#### What this task involves:
Whatever the records below say, write them all out exactly.

#### Data excerpts:

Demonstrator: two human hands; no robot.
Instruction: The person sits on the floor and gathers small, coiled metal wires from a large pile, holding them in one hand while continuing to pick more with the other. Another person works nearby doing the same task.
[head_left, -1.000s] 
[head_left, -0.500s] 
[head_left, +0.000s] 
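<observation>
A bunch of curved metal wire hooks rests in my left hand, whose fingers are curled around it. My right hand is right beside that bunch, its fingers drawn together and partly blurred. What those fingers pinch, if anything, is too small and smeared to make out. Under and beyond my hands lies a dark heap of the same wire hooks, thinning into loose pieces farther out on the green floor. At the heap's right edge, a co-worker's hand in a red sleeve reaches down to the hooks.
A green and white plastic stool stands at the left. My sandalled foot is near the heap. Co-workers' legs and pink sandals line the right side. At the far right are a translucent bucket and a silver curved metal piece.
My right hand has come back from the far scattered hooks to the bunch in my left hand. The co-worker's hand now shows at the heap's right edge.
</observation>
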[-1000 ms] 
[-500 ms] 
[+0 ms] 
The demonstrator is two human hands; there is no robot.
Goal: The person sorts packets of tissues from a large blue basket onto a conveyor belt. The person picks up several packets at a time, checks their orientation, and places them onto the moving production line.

#### Result of this exercise:
Demonstrator: two human hands; no robot.
Instruction: The person sits on the floor and gathers small, coiled metal wires from a large pile, holding them in one hand while continuing to pick more with the other. Another person works nearby doing the same task.
[head_left, -1.000s] 
[head_left, -0.500s] 
[head_left, +0.000s] 
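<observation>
A bunch of curved metal wire hooks rests in my left hand, whose fingers are curled around it. My right hand is right beside that bunch, its fingers drawn together and partly blurred. What those fingers pinch, if anything, is too small and smeared to make out. Under and beyond my hands lies a dark heap of the same wire hooks, thinning into loose pieces farther out on the green floor. At the heap's right edge, a co-worker's hand in a red sleeve reaches down to the hooks.
A green and white plastic stool stands at the left. My sandalled foot is near the heap. Co-workers' legs and pink sandals line the right side. At the far right are a translucent bucket and a silver curved metal piece.
My right hand has come back from the far scattered hooks to the bunch in my left hand. The co-worker's hand now shows at the heap's right edge.
</observation>
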[-1000 ms] 
[-500 ms] 
[+0 ms] 
The demonstrator is two human hands; there is no robot.
Goal: The person sorts packets of tissues from a large blue basket onto a conveyor belt. The person picks up several packets at a time, checks their orientation, and places them onto the moving production line.

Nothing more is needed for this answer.